Instructions to follow ->
Shown below is a listing with pictures; reproduce exactly, and only, the lines between the ones containing "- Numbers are" and "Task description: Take", inclusive, leaving the pictures out.
====== Provided data ======
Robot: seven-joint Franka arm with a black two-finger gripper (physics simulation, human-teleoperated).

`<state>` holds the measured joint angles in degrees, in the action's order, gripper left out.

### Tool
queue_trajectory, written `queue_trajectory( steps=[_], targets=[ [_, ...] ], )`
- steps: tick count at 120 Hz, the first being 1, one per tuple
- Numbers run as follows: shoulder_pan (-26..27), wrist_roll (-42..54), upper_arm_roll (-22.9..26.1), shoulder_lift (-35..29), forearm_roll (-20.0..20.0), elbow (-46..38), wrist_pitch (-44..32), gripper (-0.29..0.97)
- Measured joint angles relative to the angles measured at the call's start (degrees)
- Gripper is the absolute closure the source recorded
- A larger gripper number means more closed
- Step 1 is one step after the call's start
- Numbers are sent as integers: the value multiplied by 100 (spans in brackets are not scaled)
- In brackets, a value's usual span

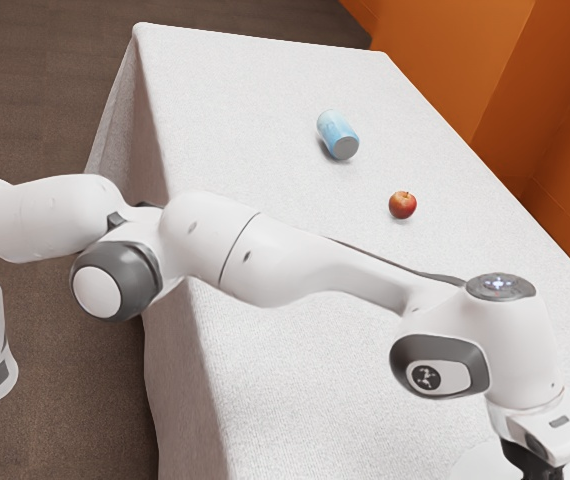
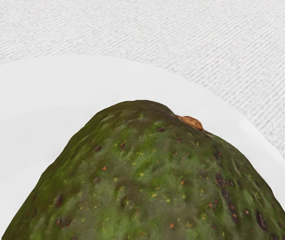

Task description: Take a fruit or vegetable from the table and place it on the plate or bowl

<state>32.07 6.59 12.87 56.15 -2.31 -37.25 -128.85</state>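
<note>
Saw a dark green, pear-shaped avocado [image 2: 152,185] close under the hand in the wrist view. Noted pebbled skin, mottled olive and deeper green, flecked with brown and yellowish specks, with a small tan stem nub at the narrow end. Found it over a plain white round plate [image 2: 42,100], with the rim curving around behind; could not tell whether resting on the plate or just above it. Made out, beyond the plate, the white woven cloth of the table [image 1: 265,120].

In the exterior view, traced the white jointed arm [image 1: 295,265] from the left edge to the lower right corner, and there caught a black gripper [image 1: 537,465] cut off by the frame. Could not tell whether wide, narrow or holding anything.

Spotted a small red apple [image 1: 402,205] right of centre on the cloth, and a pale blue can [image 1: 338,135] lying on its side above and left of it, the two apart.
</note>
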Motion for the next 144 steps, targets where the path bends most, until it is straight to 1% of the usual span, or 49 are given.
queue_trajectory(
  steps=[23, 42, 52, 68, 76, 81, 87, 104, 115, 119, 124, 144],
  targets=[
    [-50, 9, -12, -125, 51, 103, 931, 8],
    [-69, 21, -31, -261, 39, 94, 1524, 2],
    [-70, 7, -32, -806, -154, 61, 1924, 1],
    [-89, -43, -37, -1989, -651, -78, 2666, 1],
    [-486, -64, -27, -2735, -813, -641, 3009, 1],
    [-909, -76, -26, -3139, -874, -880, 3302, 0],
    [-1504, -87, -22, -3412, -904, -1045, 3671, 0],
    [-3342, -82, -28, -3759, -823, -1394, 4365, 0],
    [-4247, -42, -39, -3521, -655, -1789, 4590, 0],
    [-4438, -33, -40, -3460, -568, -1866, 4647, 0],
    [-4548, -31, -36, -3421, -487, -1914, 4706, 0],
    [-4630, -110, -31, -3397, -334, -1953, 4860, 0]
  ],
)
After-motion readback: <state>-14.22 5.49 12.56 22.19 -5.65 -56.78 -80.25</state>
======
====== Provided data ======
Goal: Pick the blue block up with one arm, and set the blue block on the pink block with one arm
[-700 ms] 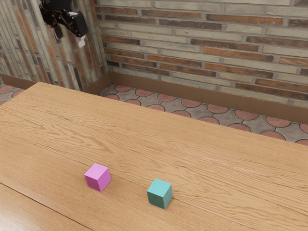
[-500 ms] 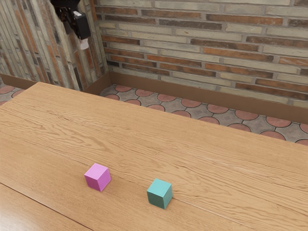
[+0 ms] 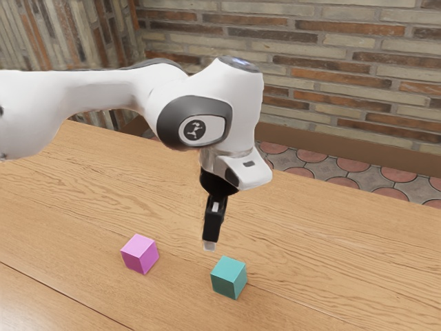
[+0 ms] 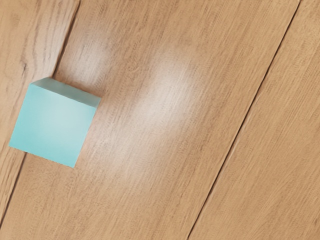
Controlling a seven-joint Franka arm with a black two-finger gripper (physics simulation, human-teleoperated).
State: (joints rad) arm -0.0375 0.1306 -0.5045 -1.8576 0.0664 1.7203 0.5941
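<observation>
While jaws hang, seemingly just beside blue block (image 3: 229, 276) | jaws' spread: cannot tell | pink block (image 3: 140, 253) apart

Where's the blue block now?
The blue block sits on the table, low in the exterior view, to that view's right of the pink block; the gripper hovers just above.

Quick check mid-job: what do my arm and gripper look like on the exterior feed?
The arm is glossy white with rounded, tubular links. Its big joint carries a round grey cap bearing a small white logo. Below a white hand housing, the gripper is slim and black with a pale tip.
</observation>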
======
Written solution ->
- Numbers are sent as integers: the value multiplied by 100 (spans in brackets are not scaled)
- In brackets, a value's usual span


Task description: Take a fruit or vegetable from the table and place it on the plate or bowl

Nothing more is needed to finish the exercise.